= Directions =
Without reproducing any image, print the listing below exactly.

-.-.-

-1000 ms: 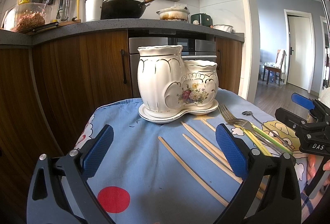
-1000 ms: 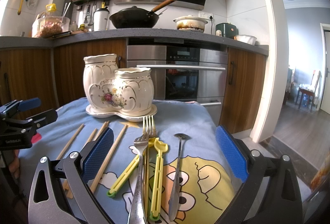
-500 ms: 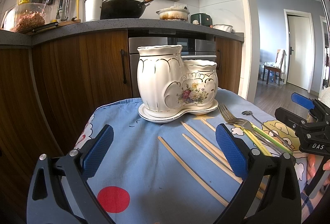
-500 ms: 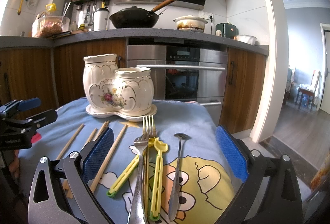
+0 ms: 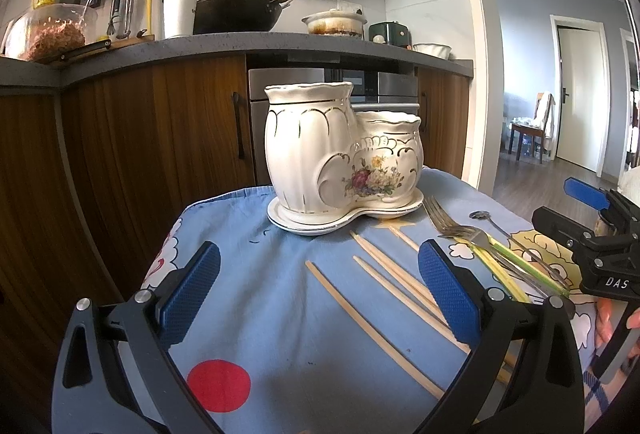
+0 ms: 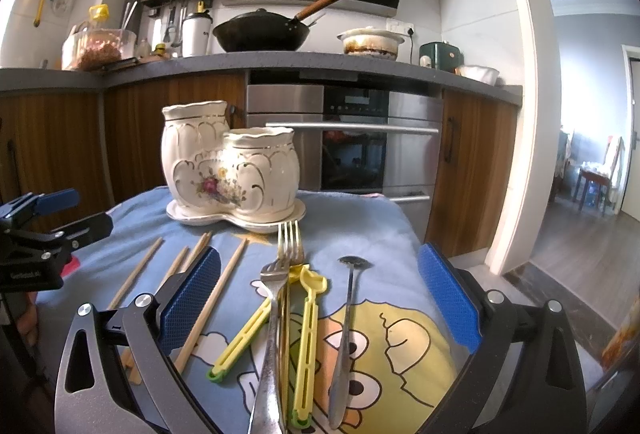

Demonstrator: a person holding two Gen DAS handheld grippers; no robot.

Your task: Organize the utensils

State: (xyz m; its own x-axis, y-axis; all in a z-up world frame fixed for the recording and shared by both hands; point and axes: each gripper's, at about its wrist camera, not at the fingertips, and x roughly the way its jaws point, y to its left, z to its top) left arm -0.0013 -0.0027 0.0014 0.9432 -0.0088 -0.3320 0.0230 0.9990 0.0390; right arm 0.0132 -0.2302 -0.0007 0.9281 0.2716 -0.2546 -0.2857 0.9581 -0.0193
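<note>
Nothing has changed over the last second: both views match the earlier frames, no utensil has shifted, neither gripper has moved. So I judge the task not started, everything still loose, I'm still staging.

The blue cartoon cloth [image 6: 360,218] covers the table; its far edge falls off at 12 o'clock just behind the holder, its right edge drops at 3 o'clock toward the oven [image 6: 352,142]. Little spare cloth beyond the spoon on that side.

The ceramic holder [image 6: 230,170] sits at 11 o'clock in the right view, 12 o'clock in the left, two compartments, tall one on the left, both look empty from here, insides mostly hidden.

Left gripper [image 5: 318,288] has its jaws wide apart, holding nothing, hovering over bare cloth at 6 o'clock; one chopstick lies between its pads. Right gripper [image 6: 318,296] also gapes wide, empty, straddling the cutlery.

Chopsticks [image 5: 384,286] are scattered, fanned from 1 to 4 o'clock in the left view. Forks [image 6: 280,286] are stacked, touching, tines near the holder's saucer. Yellow tongs [image 6: 308,330] lie just beside and partly under the forks. Spoon [image 6: 348,318] lies apart at 1 o'clock.

Open room: the lane straight ahead to the holder is clear for both.
</note>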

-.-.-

= Exercise solution =
-1000 ms: 
-1000 ms: 
-500 ms: 
-500 ms: 
+0 ms: 
+0 ms: 

Demonstrator: a person holding two Gen DAS handheld grippers; no robot.

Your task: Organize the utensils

State: (xyz m; its own x-axis, y-axis; all in a z-up world frame fixed for the recording and shared by both hands; point and axes: each gripper's, at about its wrist camera, not at the fingertips, and x roughly the way its jaws point, y to its left, z to its top) left arm -0.0013 -0.0027 0.0014 0.9432 -0.0088 -0.3320 0.0230 0.9990 0.0390; right arm 0.0132 -0.2302 -0.0007 0.9281 0.2716 -0.2546 -0.2857 0.9581 -0.0193
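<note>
Nothing has changed over the last second: both views match the earlier frames, no utensil has shifted, neither gripper has moved. So I judge the task not started, everything still loose, I'm still staging.

The blue cartoon cloth [image 6: 360,218] covers the table; its far edge falls off at 12 o'clock just behind the holder, its right edge drops at 3 o'clock toward the oven [image 6: 352,142]. Little spare cloth beyond the spoon on that side.

The ceramic holder [image 6: 230,170] sits at 11 o'clock in the right view, 12 o'clock in the left, two compartments, tall one on the left, both look empty from here, insides mostly hidden.

Left gripper [image 5: 318,288] has its jaws wide apart, holding nothing, hovering over bare cloth at 6 o'clock; one chopstick lies between its pads. Right gripper [image 6: 318,296] also gapes wide, empty, straddling the cutlery.

Chopsticks [image 5: 384,286] are scattered, fanned from 1 to 4 o'clock in the left view. Forks [image 6: 280,286] are stacked, touching, tines near the holder's saucer. Yellow tongs [image 6: 308,330] lie just beside and partly under the forks. Spoon [image 6: 348,318] lies apart at 1 o'clock.

Open room: the lane straight ahead to the holder is clear for both.
</note>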

The answer is now complete.